YOUR TASK - A word-for-word transcription of the whole listing is required.

DATA SEGMENT -
+ + +
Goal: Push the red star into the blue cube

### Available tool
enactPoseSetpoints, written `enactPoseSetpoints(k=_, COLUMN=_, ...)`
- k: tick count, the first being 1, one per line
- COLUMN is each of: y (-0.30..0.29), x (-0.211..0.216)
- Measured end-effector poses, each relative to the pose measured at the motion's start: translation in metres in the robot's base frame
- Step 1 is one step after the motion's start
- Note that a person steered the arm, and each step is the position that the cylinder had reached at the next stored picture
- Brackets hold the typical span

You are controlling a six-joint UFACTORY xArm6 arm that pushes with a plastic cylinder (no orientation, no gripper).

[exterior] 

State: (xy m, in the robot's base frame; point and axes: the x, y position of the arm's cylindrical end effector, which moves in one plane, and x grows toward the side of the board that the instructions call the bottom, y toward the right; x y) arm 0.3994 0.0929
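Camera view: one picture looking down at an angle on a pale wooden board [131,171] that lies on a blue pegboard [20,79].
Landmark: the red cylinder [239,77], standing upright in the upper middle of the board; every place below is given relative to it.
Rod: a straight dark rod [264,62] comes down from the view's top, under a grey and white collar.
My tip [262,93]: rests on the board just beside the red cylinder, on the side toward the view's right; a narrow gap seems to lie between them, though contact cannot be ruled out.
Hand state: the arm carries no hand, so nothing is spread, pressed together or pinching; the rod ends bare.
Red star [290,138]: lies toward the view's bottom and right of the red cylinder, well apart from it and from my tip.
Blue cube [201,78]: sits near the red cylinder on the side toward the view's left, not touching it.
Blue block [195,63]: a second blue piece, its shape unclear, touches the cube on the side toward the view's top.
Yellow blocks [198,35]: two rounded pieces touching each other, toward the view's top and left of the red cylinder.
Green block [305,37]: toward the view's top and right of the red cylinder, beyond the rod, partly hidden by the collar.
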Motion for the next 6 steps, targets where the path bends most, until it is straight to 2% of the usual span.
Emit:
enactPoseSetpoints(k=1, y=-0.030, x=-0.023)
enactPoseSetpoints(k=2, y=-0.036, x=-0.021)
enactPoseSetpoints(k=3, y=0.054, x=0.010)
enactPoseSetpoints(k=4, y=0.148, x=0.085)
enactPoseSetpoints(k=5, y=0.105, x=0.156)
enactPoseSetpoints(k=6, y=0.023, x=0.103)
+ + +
ANSWER TO THIS TASK -
Goal: Push the red star into the blue cube

### Available tool
enactPoseSetpoints, written `enactPoseSetpoints(k=_, COLUMN=_, ...)`
- k: tick count, the first being 1, one per line
- COLUMN is each of: y (-0.30..0.29), x (-0.211..0.216)
- Measured end-effector poses, each relative to the pose measured at the motion's start: translation in metres in the robot's base frame
- Step 1 is one step after the motion's start
- Note that a person steered the arm, and each step is the position that the cylinder had reached at the next stored picture
- Brackets hold the typical span

You are controlling a six-joint UFACTORY xArm6 arm that pushes with a plastic cylinder (no orientation, no gripper).

[exterior] 

State: (xy m, in the robot's base frame; point and axes: the x, y position of the arm's cylindrical end effector, which moves in one plane, and x grows toward the side of the board that the instructions call the bottom, y toward the right; x y) arm 0.3994 0.0929
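Camera view: one picture looking down at an angle on a pale wooden board [131,171] that lies on a blue pegboard [20,79].
Landmark: the red cylinder [239,77], standing upright in the upper middle of the board; every place below is given relative to it.
Rod: a straight dark rod [264,62] comes down from the view's top, under a grey and white collar.
My tip [262,93]: rests on the board just beside the red cylinder, on the side toward the view's right; a narrow gap seems to lie between them, though contact cannot be ruled out.
Hand state: the arm carries no hand, so nothing is spread, pressed together or pinching; the rod ends bare.
Red star [290,138]: lies toward the view's bottom and right of the red cylinder, well apart from it and from my tip.
Blue cube [201,78]: sits near the red cylinder on the side toward the view's left, not touching it.
Blue block [195,63]: a second blue piece, its shape unclear, touches the cube on the side toward the view's top.
Yellow blocks [198,35]: two rounded pieces touching each other, toward the view's top and left of the red cylinder.
Green block [305,37]: toward the view's top and right of the red cylinder, beyond the rod, partly hidden by the collar.
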Motion for the next 6 steps, targets where the path bends most, until it is straight to 2% of the usual span.
Emit:
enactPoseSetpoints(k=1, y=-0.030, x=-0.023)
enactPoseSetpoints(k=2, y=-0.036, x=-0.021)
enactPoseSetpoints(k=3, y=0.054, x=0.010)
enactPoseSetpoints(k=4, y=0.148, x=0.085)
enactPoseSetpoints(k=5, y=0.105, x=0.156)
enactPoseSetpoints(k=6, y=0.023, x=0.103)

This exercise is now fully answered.